--- Task brief ---
Across the entries below, please work out how many lines contain the string "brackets" and give only the number.

=== Input data ===

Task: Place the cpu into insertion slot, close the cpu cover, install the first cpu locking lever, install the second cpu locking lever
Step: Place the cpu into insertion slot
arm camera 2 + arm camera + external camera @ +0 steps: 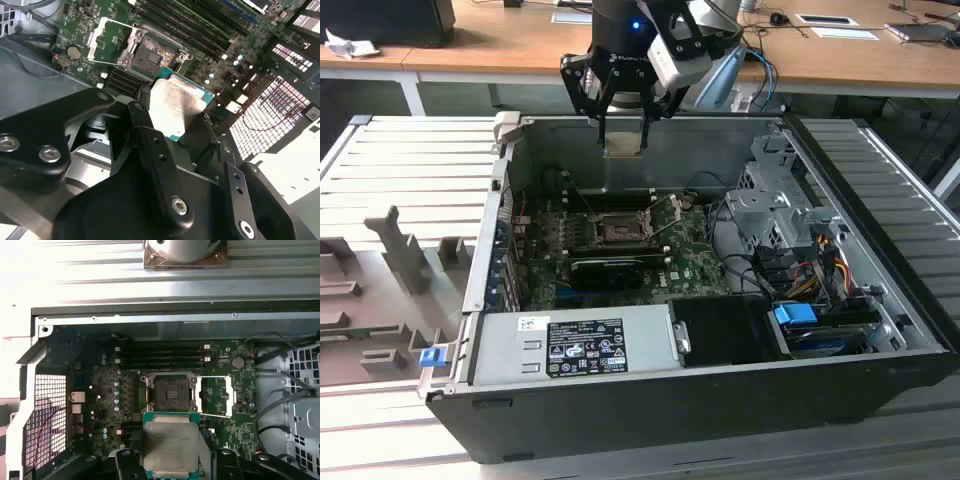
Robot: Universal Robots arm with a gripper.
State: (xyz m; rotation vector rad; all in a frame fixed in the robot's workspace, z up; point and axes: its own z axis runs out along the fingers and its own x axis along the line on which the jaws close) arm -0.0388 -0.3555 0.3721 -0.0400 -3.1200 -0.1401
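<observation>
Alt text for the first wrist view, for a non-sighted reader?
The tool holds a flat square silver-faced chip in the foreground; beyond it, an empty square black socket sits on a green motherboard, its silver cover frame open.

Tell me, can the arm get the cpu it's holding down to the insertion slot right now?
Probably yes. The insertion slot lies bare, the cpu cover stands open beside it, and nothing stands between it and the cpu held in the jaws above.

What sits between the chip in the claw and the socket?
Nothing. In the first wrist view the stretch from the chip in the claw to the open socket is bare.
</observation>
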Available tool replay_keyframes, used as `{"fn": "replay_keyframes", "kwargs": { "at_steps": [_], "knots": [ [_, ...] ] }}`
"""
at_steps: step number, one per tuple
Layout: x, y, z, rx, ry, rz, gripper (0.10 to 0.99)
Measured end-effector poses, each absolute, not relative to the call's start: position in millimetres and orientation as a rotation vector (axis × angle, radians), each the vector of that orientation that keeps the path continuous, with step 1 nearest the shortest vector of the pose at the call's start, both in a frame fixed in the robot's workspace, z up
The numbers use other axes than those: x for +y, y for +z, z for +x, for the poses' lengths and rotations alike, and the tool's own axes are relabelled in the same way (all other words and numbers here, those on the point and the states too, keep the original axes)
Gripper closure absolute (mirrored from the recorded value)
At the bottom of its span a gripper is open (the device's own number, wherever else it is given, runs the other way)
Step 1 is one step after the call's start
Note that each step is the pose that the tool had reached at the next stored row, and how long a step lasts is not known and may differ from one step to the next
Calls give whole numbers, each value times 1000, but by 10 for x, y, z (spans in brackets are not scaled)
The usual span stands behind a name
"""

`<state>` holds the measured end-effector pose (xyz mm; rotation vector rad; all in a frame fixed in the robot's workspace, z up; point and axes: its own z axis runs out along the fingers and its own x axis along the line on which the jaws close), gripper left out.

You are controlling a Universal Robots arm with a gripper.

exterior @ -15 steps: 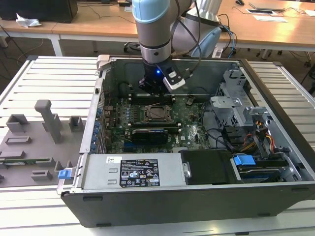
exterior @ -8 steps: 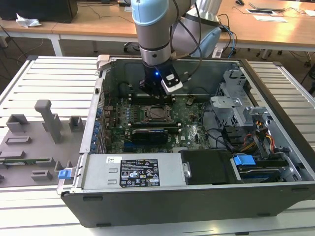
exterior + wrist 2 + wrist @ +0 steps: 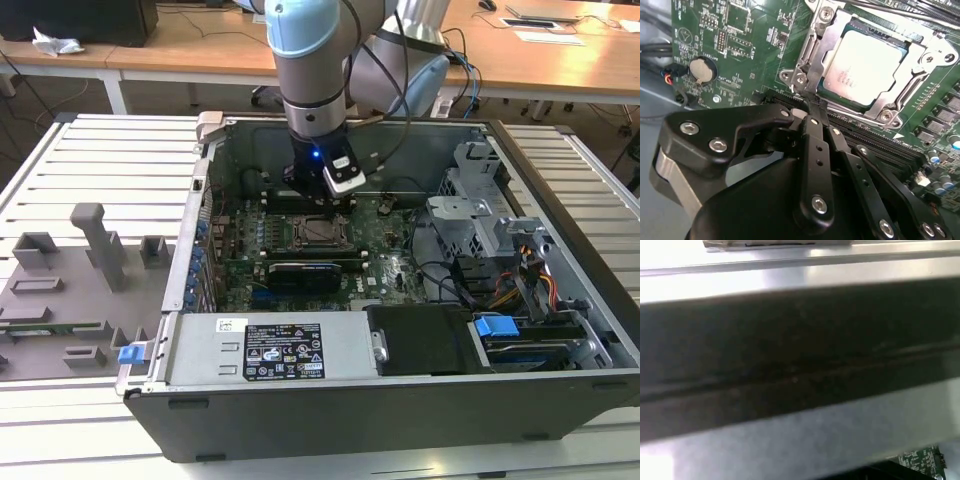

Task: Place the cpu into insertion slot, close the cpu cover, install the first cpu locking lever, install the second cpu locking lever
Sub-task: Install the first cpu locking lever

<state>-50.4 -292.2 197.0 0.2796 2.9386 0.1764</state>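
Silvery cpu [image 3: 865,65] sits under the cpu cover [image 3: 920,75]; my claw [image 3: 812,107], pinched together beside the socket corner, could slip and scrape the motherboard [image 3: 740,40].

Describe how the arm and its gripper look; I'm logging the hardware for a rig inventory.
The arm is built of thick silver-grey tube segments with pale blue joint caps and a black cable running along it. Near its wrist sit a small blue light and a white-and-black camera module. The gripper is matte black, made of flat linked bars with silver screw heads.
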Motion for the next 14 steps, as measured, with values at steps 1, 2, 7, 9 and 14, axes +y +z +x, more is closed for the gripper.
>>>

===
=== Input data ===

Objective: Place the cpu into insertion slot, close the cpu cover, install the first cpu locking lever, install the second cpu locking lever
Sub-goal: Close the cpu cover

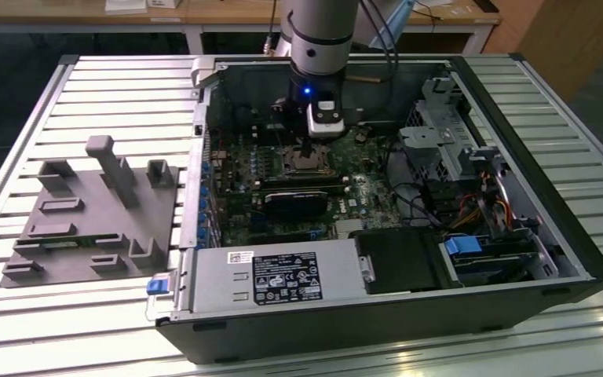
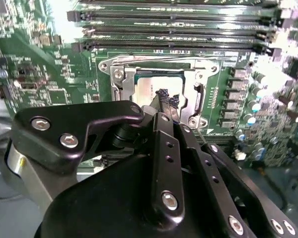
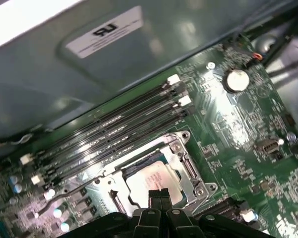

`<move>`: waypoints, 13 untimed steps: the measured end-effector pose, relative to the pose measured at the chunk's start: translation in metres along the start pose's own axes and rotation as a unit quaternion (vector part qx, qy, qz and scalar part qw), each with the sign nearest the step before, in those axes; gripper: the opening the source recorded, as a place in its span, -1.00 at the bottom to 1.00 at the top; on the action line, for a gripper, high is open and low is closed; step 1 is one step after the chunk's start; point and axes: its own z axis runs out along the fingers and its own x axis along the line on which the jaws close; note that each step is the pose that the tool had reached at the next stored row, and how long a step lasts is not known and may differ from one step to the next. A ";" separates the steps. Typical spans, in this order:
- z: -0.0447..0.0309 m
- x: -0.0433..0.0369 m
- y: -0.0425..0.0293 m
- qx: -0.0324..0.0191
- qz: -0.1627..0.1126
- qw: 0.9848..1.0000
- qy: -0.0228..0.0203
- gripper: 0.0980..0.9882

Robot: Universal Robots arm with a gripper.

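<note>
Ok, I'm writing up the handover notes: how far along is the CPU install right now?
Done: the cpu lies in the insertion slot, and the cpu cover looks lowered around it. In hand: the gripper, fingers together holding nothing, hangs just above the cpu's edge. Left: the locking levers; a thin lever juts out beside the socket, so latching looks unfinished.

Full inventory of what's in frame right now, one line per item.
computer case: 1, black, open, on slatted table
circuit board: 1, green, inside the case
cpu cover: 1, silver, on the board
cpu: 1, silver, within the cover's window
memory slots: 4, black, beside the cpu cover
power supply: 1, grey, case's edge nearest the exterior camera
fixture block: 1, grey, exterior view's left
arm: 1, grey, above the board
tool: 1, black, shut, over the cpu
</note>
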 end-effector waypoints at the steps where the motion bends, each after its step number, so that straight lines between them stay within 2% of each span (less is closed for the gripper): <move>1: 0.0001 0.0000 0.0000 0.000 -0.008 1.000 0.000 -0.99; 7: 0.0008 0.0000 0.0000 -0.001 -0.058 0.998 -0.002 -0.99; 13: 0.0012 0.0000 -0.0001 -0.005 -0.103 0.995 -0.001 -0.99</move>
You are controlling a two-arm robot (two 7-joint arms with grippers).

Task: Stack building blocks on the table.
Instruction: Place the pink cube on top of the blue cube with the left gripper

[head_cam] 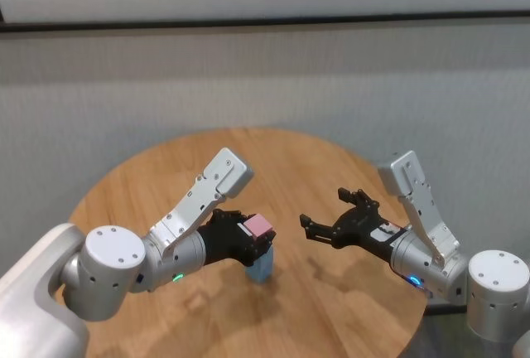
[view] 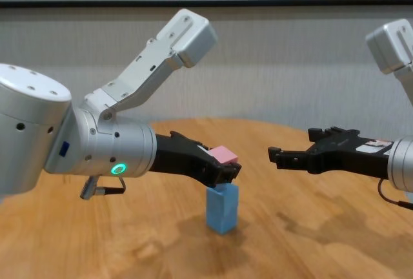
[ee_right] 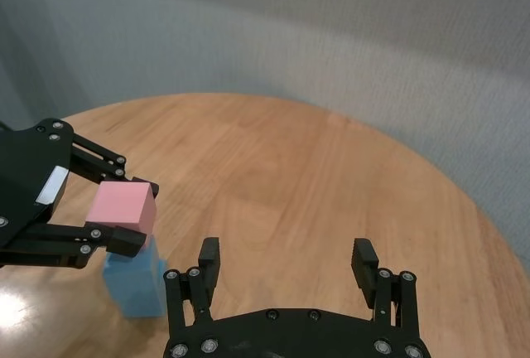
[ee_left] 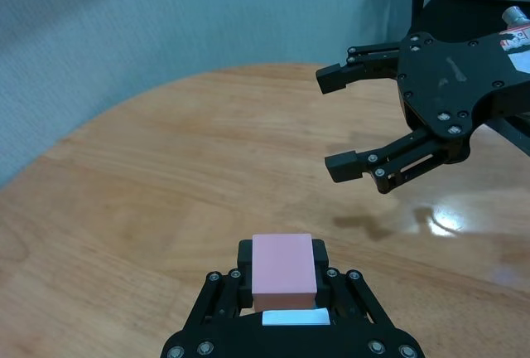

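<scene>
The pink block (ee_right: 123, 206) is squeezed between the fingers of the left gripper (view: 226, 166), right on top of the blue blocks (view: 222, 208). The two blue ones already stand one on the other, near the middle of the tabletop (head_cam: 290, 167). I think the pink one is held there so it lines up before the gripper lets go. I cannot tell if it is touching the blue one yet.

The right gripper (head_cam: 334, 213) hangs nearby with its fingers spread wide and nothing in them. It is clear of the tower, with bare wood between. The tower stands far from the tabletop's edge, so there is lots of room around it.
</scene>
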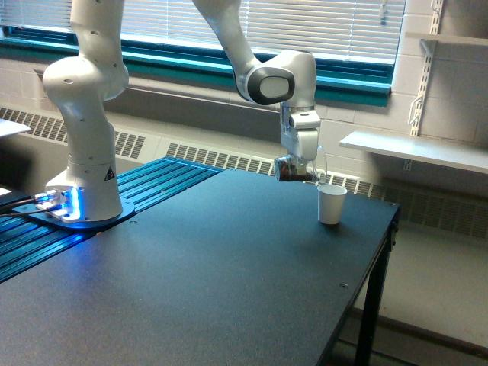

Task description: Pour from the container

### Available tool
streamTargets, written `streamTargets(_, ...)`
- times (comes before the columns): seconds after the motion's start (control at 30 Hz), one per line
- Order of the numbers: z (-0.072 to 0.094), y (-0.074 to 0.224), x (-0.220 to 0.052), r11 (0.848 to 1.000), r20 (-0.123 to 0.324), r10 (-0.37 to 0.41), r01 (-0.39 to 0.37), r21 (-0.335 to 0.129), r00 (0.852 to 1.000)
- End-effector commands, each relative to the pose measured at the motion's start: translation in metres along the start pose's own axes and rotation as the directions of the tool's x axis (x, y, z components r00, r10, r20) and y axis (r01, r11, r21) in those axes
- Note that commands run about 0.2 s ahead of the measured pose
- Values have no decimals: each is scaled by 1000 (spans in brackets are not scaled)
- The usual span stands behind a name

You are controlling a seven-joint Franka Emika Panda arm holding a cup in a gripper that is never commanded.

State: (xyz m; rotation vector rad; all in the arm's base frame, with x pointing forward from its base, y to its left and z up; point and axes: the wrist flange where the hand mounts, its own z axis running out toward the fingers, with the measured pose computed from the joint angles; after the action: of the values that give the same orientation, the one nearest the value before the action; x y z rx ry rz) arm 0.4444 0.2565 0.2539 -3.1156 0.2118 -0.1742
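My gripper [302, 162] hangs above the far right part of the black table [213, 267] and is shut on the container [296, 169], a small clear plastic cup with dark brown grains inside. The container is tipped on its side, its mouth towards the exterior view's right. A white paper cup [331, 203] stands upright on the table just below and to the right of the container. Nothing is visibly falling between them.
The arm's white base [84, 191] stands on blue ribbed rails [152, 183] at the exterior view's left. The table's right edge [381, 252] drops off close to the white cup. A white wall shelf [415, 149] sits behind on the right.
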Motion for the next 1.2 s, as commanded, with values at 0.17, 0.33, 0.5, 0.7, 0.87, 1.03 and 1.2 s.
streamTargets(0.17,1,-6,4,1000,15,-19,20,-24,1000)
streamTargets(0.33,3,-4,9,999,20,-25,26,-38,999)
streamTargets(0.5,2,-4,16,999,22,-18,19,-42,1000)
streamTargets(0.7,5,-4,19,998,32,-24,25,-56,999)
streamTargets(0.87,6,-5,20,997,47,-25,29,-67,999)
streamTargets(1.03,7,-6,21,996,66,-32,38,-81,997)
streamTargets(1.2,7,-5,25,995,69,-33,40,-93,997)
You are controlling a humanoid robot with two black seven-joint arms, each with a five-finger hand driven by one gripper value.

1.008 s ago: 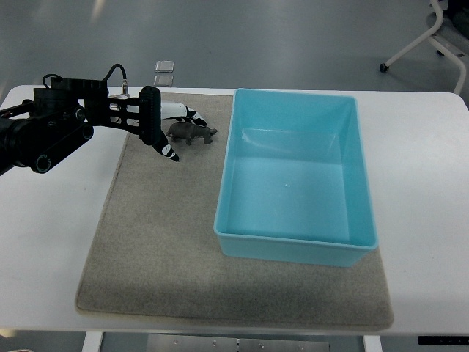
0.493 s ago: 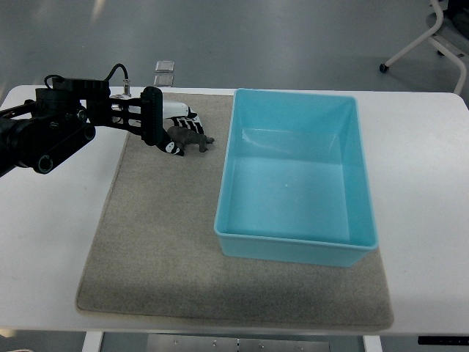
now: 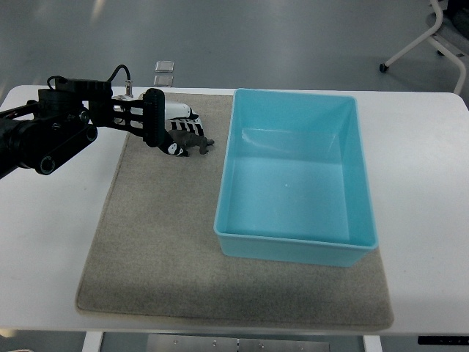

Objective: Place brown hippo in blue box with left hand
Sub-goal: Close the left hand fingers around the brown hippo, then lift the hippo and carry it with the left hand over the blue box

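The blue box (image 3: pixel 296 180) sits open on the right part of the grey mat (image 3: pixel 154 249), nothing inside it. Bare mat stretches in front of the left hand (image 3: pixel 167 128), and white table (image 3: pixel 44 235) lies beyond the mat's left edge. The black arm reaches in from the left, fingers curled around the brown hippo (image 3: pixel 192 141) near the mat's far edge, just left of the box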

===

--- Reply ---
2